La lancinante plainte qui se mêlait sans fin aux vents déchainés se tut soudain. Je repassai devant l’intruse et levai bien haut ma lanterne.
— Marchez vers la lumière, mes amis ! lançai-je. Ne vous écartez pas de la lumière !
Elle bondit à mes côtés et reprit d’une voix assurée.
— Je dispose d’une goélette de cent-cinquante tonneaux en route pour la Terra Incognita !
— Taisez-vous malheureuse ! Qu’espérez-vous faire ?
— Recrutez l’équipage qu’il me faut parmi les marins assez courageux ou fous pour avoir tenté de croiser le cap del Diablo Negro et ses quarante rugissants.
— Mais vous n’y songez pas !
— Oh que si, le vieux ! J’ai besoin d’un second qui fera office de timonier et qui aurait de solides connaissances en carte et en navigation, d’un quartier maitre, de quatre matelots et je prendrais volontiers deux mousses parmi les esprits qui ont le moins vécu.
Je me dressai devant elle, donnait plus de mèche à ma lampe, mais le temps de relever la lanterne, la file s’était déjà dispersée et transformée en amas brumeux entourant l’exécrable voleuse de lumière.
— Capitaine Andrews ! lança un des fantômes en même que sa main bien haute dans le ciel, je n’en reviens toujours pas de m’être fait dévorer alors je peux me contenter d’un poste de second !
— Honorée, capitaine ! Je suis ravie de vous trouver ici. Je dois dire que je l’espérais quelque peu.
— Vous ne pouvez pas faire cela, m’interposai-je autant pour les vivants que pour les morts.

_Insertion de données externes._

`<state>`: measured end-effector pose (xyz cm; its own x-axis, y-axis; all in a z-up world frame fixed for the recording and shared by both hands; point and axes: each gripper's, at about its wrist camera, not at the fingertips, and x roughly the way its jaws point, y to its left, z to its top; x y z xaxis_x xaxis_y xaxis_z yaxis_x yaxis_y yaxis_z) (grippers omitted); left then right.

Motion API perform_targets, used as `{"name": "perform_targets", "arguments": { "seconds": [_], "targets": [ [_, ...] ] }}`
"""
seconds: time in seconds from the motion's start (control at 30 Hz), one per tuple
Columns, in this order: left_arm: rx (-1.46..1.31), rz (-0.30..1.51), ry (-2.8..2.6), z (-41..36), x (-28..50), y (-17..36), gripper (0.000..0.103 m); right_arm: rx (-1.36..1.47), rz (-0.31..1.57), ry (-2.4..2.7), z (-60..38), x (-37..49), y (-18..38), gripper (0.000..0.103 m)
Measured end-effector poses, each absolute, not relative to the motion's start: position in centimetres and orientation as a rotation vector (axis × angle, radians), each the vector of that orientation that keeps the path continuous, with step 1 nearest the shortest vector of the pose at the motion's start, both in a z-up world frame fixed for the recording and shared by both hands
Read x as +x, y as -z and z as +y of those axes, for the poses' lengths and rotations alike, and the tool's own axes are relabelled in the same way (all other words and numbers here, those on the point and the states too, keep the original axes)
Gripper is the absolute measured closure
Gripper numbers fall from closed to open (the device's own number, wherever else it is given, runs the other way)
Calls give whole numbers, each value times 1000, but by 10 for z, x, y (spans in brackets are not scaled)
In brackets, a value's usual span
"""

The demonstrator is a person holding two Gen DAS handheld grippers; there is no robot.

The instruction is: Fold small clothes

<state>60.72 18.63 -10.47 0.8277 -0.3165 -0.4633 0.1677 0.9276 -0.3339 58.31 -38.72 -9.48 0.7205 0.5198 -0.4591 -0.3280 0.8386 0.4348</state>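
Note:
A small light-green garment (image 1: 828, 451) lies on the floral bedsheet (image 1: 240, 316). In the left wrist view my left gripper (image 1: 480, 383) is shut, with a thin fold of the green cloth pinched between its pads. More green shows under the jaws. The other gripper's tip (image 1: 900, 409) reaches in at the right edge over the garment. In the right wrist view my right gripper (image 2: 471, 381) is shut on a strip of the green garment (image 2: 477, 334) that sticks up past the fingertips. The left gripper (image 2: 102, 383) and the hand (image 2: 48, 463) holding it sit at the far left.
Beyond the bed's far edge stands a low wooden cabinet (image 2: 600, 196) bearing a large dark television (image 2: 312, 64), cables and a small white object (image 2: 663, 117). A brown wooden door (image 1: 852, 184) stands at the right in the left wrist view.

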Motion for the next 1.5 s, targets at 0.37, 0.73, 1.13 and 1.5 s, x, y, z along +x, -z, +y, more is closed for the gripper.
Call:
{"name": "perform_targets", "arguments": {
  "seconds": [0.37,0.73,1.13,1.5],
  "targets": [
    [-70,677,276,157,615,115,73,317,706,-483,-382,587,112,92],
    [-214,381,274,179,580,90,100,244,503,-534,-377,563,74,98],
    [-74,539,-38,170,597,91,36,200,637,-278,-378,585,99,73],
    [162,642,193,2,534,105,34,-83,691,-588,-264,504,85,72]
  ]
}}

La femme me balaya d’un revers de la main et je roulai au bas des rochers. La lampe m’échappa et s’éteignit. Aussitôt, certaines âmes retournèrent vers les lames blanches qui se dessinaient sur la mer. Les esprits continuèrent de s’entretenir au sommet de ce cap tandis que je ramassai ma triste lanterne aveugle dans une mare noire. Je fouillai en les plis de mes funèbres haillons quelques sortilèges qui me permettraient de la ranimer. Je m’employai longuement à tenter de sécher la mèche avant de me rendre compte que l’intruse avait disparu. Les âmes se disséminaient désormais sur la côte et les hauts-fonds, virevoltaient au gré du vent et des déferlantes.
Moi, je cherche encore un moyen de rallumer ma lanterne.